Every new datum on economic stagnation -- such as Thursday's Labor Department announcement that unemployment claims remain at a three-month high -- increases the temptation to compare the 2012 presidential race to 1980's. Both years feature a Democratic incumbent, elected on a surge of high hopes, who must face the voters after four years of disappointment. In both cases, the economy is a drag on the president. In both cases, the incumbent has attempted to demonize his opposition in order to avoid running on his record. In both cases, the challenger was regarded, at first, as easy to defeat.
It's seductive to believe that 2012 will turn out the way 1980 did, with voters concluding that the challenger was not the ogre the president warned of, seeing him instead as the more presidential of the two.
It may happen. But the Romney campaign and those who wish it well have to grapple with the fact that the country has changed in the past 32 years in ways that don't advantage Republicans.
One of Reagan's campaign themes arose out of the anti-tax mood of the electorate in 1980. Proposition 13 had passed in California in 1978 and was swiftly imitated around the nation. Arguing that the Democrats were the party of "tax and spend" had resonance when more Americans paid federal taxes. But the federal tax rate on an average family of four in 1980 had reached a 50-year high. It has been declining steeply since then. According to the Urban Institute/Brookings Institution Tax Policy Center, a family of four in 2011 would pay only 5.6 percent of its income in federal income taxes and another 8.7 in payroll taxes.
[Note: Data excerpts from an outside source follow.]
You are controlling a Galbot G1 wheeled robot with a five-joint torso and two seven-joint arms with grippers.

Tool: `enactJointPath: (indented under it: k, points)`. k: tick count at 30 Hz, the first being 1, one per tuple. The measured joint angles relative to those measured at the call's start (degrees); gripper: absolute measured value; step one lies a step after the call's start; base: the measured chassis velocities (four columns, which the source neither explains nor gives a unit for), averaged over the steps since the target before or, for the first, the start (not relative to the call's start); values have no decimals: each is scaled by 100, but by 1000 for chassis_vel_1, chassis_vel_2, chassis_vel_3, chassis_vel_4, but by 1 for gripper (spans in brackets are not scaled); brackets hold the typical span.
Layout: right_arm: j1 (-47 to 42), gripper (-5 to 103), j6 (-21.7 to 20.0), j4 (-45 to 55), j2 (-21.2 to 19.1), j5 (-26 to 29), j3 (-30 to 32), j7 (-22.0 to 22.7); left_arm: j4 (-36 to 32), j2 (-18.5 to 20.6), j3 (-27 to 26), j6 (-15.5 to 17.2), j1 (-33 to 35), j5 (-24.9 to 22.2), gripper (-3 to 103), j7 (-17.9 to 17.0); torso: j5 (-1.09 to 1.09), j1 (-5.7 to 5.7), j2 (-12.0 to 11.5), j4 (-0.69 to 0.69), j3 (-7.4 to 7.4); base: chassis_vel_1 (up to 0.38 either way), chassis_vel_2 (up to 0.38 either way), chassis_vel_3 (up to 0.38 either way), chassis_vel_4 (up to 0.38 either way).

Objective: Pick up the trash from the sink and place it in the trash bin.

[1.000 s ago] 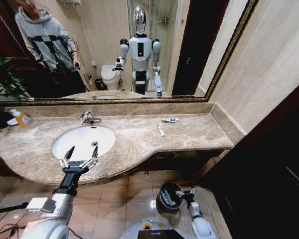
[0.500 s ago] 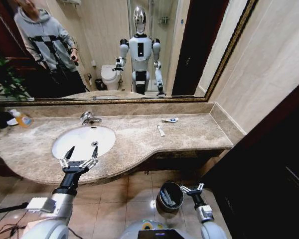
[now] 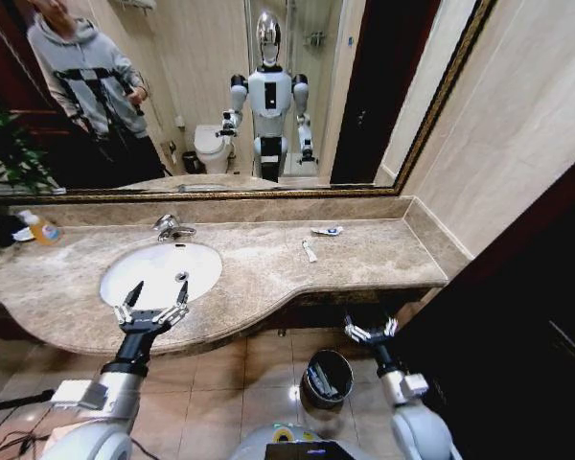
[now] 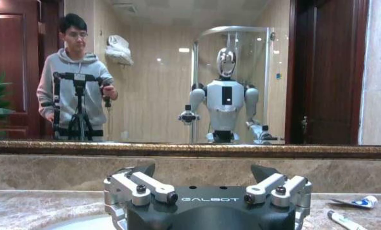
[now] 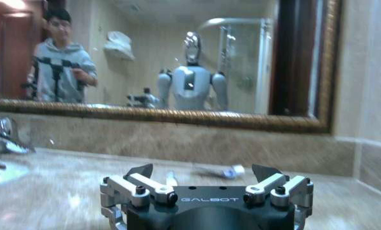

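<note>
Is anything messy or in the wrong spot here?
Yes. Two small white tubes lie loose on the marble counter, right of the sink, not in the trash bin on the floor.

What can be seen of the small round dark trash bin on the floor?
The small round dark metallic trash bin stands upright on the tiled floor, below the marble counter's front edge. Its rim shines; pale items lie inside. The right gripper, fingers open, is up beside it toward the counter, not touching it.
</note>
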Motion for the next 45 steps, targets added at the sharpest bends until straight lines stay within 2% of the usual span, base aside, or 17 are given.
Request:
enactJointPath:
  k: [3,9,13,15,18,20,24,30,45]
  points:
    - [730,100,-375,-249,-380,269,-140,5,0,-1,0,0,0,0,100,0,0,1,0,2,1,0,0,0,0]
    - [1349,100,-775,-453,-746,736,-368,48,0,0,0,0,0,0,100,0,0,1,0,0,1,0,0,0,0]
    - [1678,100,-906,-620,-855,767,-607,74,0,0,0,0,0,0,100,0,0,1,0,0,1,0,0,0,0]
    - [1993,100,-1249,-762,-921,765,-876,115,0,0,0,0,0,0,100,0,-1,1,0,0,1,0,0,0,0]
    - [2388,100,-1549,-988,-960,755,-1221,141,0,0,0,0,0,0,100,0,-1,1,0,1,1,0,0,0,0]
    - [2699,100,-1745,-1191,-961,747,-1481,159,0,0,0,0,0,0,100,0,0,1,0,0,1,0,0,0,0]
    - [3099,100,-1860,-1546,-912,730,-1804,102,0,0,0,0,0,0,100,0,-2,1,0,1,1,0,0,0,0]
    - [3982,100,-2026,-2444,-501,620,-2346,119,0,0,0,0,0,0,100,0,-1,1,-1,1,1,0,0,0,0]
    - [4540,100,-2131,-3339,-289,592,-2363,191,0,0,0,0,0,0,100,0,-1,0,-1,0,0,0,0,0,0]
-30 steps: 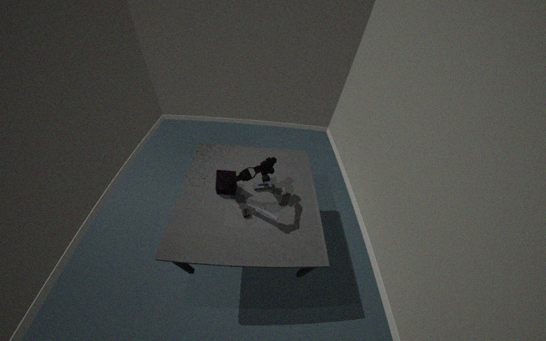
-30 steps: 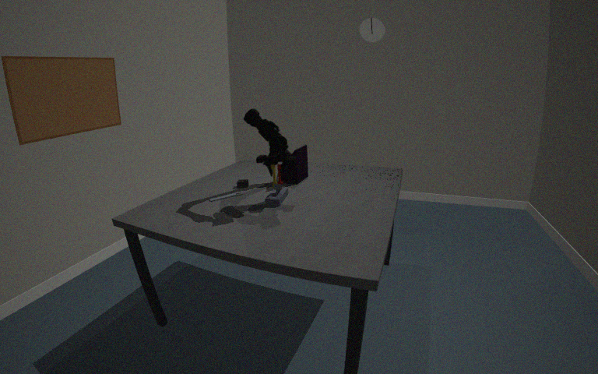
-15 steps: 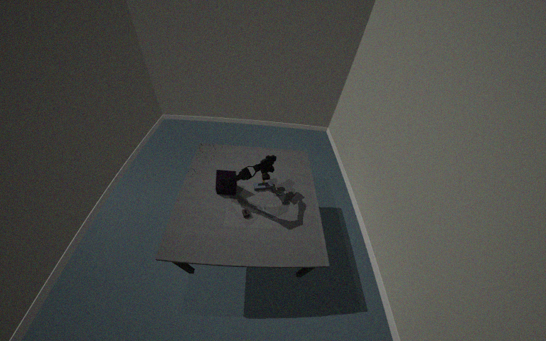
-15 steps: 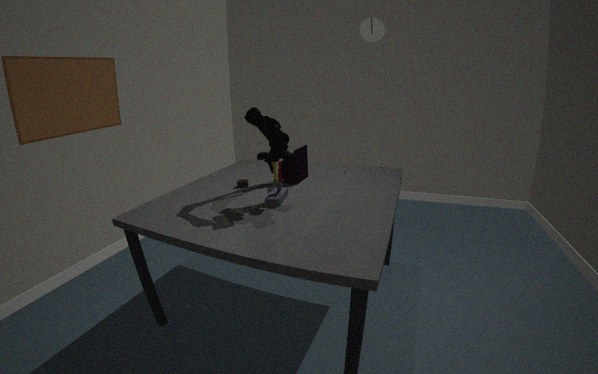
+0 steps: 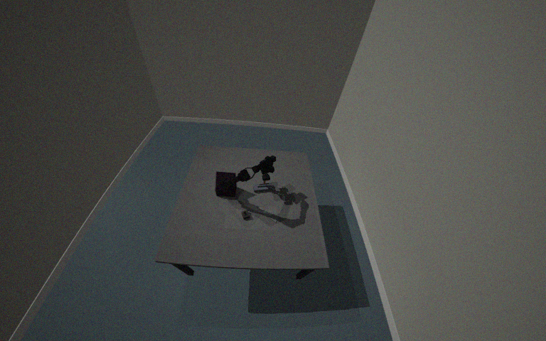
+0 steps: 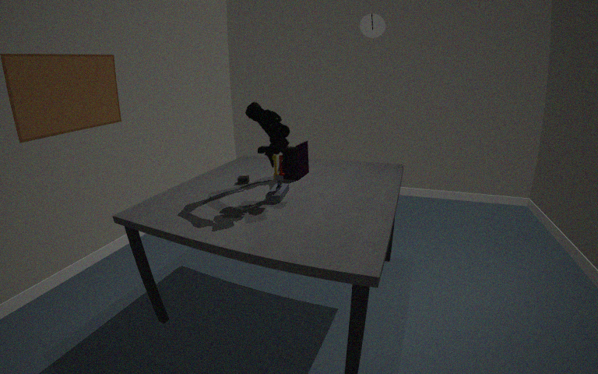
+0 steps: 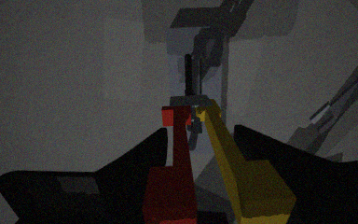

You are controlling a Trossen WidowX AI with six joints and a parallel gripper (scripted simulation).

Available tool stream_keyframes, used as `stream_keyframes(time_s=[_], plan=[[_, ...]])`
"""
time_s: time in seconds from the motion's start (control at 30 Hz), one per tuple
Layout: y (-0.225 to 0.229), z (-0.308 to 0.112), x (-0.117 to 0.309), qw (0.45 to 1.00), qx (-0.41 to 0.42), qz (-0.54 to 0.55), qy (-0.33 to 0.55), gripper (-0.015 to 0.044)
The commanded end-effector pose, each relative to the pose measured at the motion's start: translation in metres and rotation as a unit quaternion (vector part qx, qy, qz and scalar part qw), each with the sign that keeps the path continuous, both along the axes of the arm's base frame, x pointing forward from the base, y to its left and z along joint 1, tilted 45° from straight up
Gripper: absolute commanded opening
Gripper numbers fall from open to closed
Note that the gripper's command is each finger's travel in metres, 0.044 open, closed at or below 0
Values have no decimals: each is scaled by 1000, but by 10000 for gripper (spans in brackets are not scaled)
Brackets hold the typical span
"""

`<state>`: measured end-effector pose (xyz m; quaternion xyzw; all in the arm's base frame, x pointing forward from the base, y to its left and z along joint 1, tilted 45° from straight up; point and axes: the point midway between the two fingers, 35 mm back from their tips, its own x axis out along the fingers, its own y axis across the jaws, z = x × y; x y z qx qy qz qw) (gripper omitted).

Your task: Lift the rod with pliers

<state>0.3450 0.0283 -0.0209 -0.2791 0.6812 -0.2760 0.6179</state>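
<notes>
Table (image 5: 241, 245) (image 6: 317, 229): grey, mid-frame from above
Gripper (image 5: 265, 179) (image 6: 277, 162) (image 7: 201, 130): mine, closed on the pliers (image 5: 264, 182) (image 6: 276, 166) (image 7: 181, 145), red and yellow handles between my fingers
Channel block (image 5: 257, 190) (image 6: 277, 197) (image 7: 175, 47): upper centre of the wrist view
Rod: too dark to tell

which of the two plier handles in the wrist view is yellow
The one on the right of the wrist view; the other handle, on the left, is red.

Arm (image 5: 266, 165) (image 6: 272, 127): matte black, six-joint, bulbous rounded joint housings, narrower connecting sections. End effector (image 5: 265, 180) (image 6: 272, 157) (image 7: 200, 132): black, two broad angular fingers tapering forward; dull grey four-sided patch on one. Finer surface detail lost in darkness.
</notes>
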Motion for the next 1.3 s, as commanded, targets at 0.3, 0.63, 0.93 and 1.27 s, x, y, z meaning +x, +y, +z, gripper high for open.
stream_keyframes(time_s=[0.3,0.63,0.93,1.27], plan=[[10,12,9,999,2,32,-28,101],[17,19,15,998,3,52,-48,101],[24,26,20,995,4,69,-66,101],[31,35,25,992,5,88,-86,101]])
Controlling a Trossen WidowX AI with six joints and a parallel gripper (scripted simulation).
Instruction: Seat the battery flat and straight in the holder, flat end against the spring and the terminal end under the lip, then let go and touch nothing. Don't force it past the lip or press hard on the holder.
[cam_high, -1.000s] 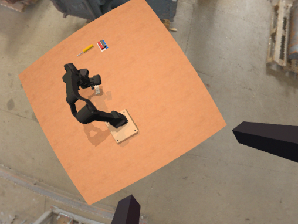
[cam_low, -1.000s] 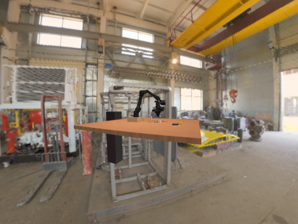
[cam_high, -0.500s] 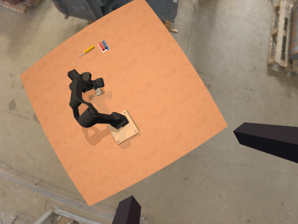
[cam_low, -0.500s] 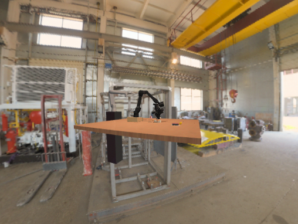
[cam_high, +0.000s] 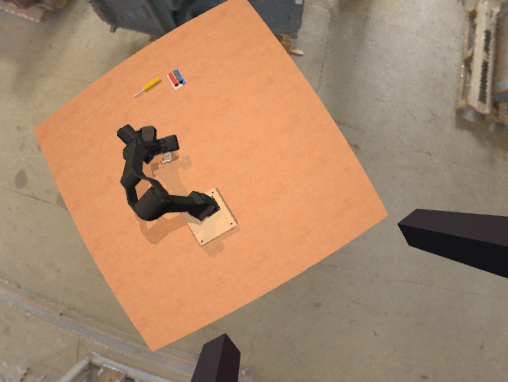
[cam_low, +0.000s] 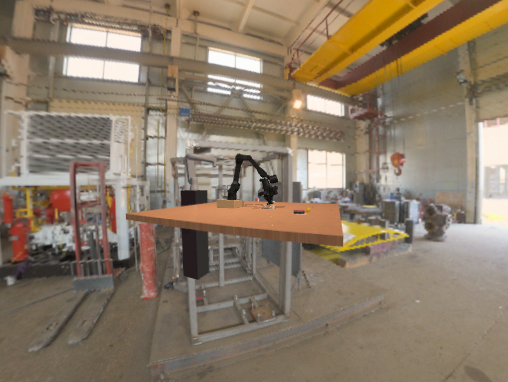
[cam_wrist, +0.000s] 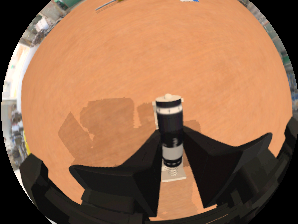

Today about 50 percent of tax filers pay zero in federal taxes, and 70 percent of taxpayers take more from the IRS than they contribute to it.
At the same time, the number of Americans who receive government checks in one form or another has ballooned. In 1983, less than a third of households received a monthly government check. By 2011, 49 percent were getting a government subsidy. One out of 7 Americans today is receiving food stamps -- including 1 in 4 children.
Married voters tend to lean Republican. Singles vote Democrat. In 1980, 60 percent of American households featured a married couple. By 2011, only 48 percent did. Married women voted 53-47 for John McCain in 2008, but there weren't enough of them. Obama carried single women by 65-35.
Speaking of women, they've been increasing their share of the electorate since 1980 as well. About equal numbers of men and women voted in 1980 (59.4 percent of women and 59.1 percent of men). Men have been voting in fewer numbers since. In 2008, 60.4 percent of women voted, compared with only 55.7 percent of men. This is good for Democrats, since women without husbands tend to vote for Democrats.
The electorate is less white than it was more than a generation ago. In 1980, 88 percent of the electorate was white. In 2008, only 74 percent of voters were white. Hispanics, blacks and Asians all demonstrate a preference for the Democrats.
While these demographic and social factors would seem to suggest that Democrats are invincible, voters are not so rigidly typecast. Besides, presidential elections are not won by popular votes but by states. In 2008, Obama won Virginia, North Carolina, Nevada, and Florida. Virginia has since elected a Republican governor who is very popular. North Carolina's unemployment rate is higher than the national average, and Nevada's is the highest in the country. Nevada's large Mormon population will help Romney. As for Florida, Democrats lost the governorship, four house seats and a senate seat to the Republicans in 2010. The significant Jewish vote in the state is less enthusiastic about Obama than it was four years ago.
Voters in the Northeast have been shying from Republicans for several election cycles. A former Massachusetts governor may go down well with them. Even liberal New Jersey is learning to love its conservative Republican governor.
For more than 50 years, we are often reminded, no incumbent president has been re-elected when unemployment was above 7.2 percent. It's possible, in light of the changing face of the American voter, that 2012 could buck that trend. But the persistent malaise of the economy gives Obama no opening to argue that things are improving.
It will be up to Romney to convince these unmarried, disproportionately female, multi-ethnic, government-dependent, under-taxed American voters that their lives -- not just those of the wealthy few -- will improve if he is elected. It's a steeper climb than it was in 1980.